Directions: I'd like the entries repeated exactly, without their pictures.

Records provided:
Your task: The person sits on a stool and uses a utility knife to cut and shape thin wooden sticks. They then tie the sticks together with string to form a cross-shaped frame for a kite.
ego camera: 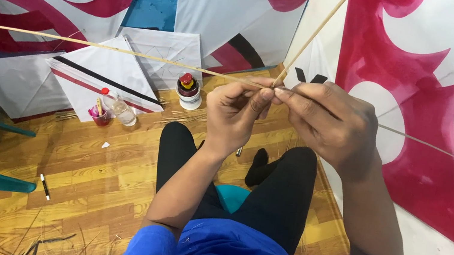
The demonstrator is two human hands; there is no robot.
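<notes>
pinching where two thin pale bamboo sticks crossed, left hand (233,113) and right hand (331,123) met fingertip to fingertip, both clenched on the joint. long horizontal bamboo stick (100,47) ran out far to the left of the fingers and on past the right knuckles; second slanted bamboo stick (318,31) rose up and away from the same pinch. could not tell whether thread or glue sat at the crossing, hidden under the fingers. judged as early work: frame sticks only crossed and held, no paper fixed to them. below the fingers, folded black-trousered legs (283,191) on a wooden plank floor (91,179). left of and under the left fingers, a small white pot with red and yellow lid (188,92), a clear plastic bottle (118,107), a pink cup (99,116). beyond those, finished white paper kites with dark stripes (103,74). right of the right fingers, a large white and magenta painted kite panel (452,121).
</notes>
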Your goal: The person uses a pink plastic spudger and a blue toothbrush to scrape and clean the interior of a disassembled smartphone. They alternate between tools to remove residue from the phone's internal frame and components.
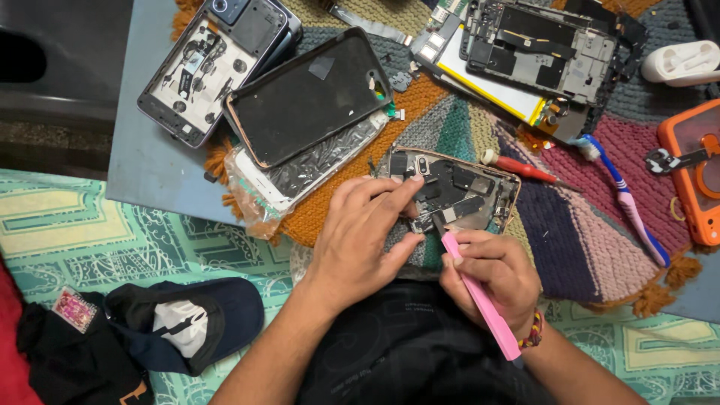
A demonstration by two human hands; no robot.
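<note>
An opened phone (472, 187) with its back off lies on a colourful woven mat (570, 225), its black and metal inner parts showing. My left hand (360, 236) pinches its near left edge between thumb and index finger. My right hand (491, 274) grips a pink pry tool (480, 296), and the tool's dark tip touches the phone's near edge beside my left thumb.
A red-handled screwdriver (521, 169) and a blue and pink toothbrush (626, 202) lie right of the phone. Other dismantled phones (206, 67), a black back cover (307, 94), an orange case (694, 172) and a white earbud case (682, 61) lie around. A dark cap (184, 322) sits lower left.
</note>
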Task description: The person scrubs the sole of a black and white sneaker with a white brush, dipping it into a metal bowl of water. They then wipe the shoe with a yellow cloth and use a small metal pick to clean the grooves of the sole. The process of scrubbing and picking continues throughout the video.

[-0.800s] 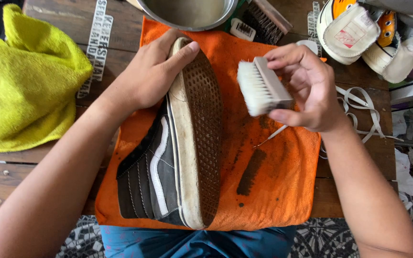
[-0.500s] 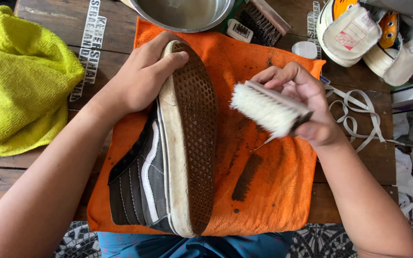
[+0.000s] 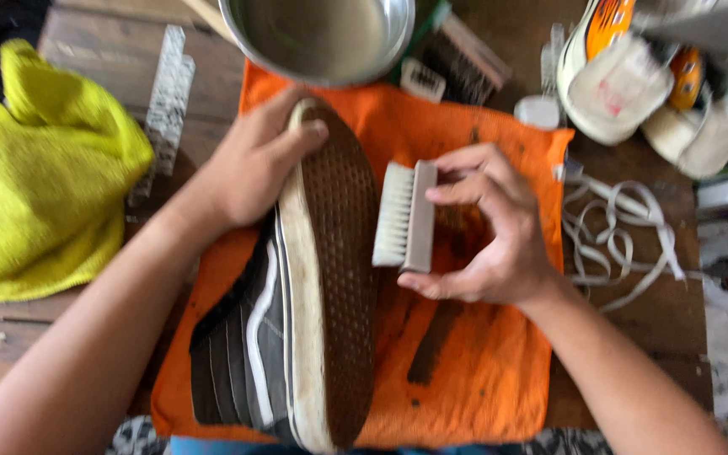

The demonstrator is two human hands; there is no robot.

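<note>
Head view: our left hand (image 3: 254, 164) grips the toe of the shoe (image 3: 297, 286), sole up on the orange cloth (image 3: 473, 371), our right hand (image 3: 486, 227) clasps the brush (image 3: 404, 216) beside the sole, flanked by bowl (image 3: 318, 38), yellow towel (image 3: 44, 168), laces (image 3: 625, 236).

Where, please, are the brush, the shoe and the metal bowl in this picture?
brush (image 3: 404, 215), head view, on its white bristles.
shoe (image 3: 334, 278), head view, on its brown sole.
metal bowl (image 3: 318, 34), head view, on its inner wall.
</note>
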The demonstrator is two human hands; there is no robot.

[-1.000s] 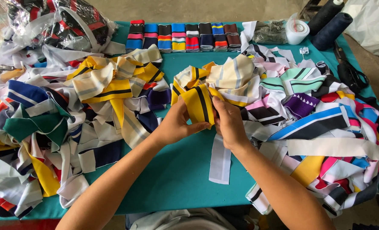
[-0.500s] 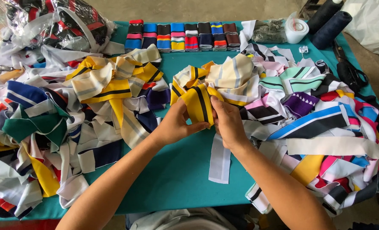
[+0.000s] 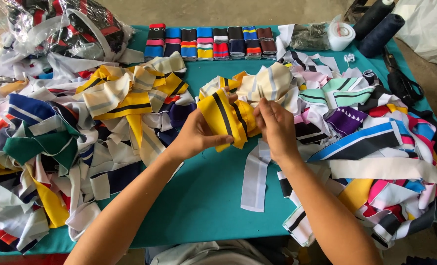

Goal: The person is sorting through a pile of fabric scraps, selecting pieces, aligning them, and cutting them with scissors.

Expected answer:
Your task: The person sits on a stool and uses a utility knife to cut and shape thin wooden sticks. They then tie the sticks together with string to form a cross-shaped frame for a kite.
ego camera: 
The demonstrator is two human hands; there is no robot.
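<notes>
pinching where two thin pale bamboo sticks crossed, left hand (233,113) and right hand (331,123) met fingertip to fingertip, both clenched on the joint. long horizontal bamboo stick (100,47) ran out far to the left of the fingers and on past the right knuckles; second slanted bamboo stick (318,31) rose up and away from the same pinch. could not tell whether thread or glue sat at the crossing, hidden under the fingers. judged as early work: frame sticks only crossed and held, no paper fixed to them. below the fingers, folded black-trousered legs (283,191) on a wooden plank floor (91,179). left of and under the left fingers, a small white pot with red and yellow lid (188,92), a clear plastic bottle (118,107), a pink cup (99,116). beyond those, finished white paper kites with dark stripes (103,74). right of the right fingers, a large white and magenta painted kite panel (452,121).
</notes>
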Your goal: The person uses a pink plastic spudger and a blue toothbrush to scrape and clean the interior of a disassembled smartphone. They alternate between tools to remove residue from the phone's internal frame and components.
A demonstration by two human hands; no robot.
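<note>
An opened phone (472, 187) with its back off lies on a colourful woven mat (570, 225), its black and metal inner parts showing. My left hand (360, 236) pinches its near left edge between thumb and index finger. My right hand (491, 274) grips a pink pry tool (480, 296), and the tool's dark tip touches the phone's near edge beside my left thumb.
A red-handled screwdriver (521, 169) and a blue and pink toothbrush (626, 202) lie right of the phone. Other dismantled phones (206, 67), a black back cover (307, 94), an orange case (694, 172) and a white earbud case (682, 61) lie around. A dark cap (184, 322) sits lower left.
</note>
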Task description: The person scrubs the sole of a black and white sneaker with a white brush, dipping it into a metal bowl of water. They then wipe the shoe with a yellow cloth and use a small metal pick to clean the grooves of the sole. The process of scrubbing and picking continues throughout the video.

[-0.800s] 
[-0.500s] 
[+0.000s] 

The demonstrator is two human hands; there is no robot.

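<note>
Head view: our left hand (image 3: 254, 164) grips the toe of the shoe (image 3: 297, 286), sole up on the orange cloth (image 3: 473, 371), our right hand (image 3: 486, 227) clasps the brush (image 3: 404, 216) beside the sole, flanked by bowl (image 3: 318, 38), yellow towel (image 3: 44, 168), laces (image 3: 625, 236).

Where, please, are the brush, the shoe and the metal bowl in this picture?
brush (image 3: 404, 215), head view, on its white bristles.
shoe (image 3: 334, 278), head view, on its brown sole.
metal bowl (image 3: 318, 34), head view, on its inner wall.
</note>
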The demonstrator is two human hands; there is no robot.

[-1.000s] 
[-0.500s] 
[+0.000s] 

Goal: The person is sorting through a pile of fabric scraps, selecting pieces, aligning them, and cutting them with scissors.

That completes the answer to the exercise.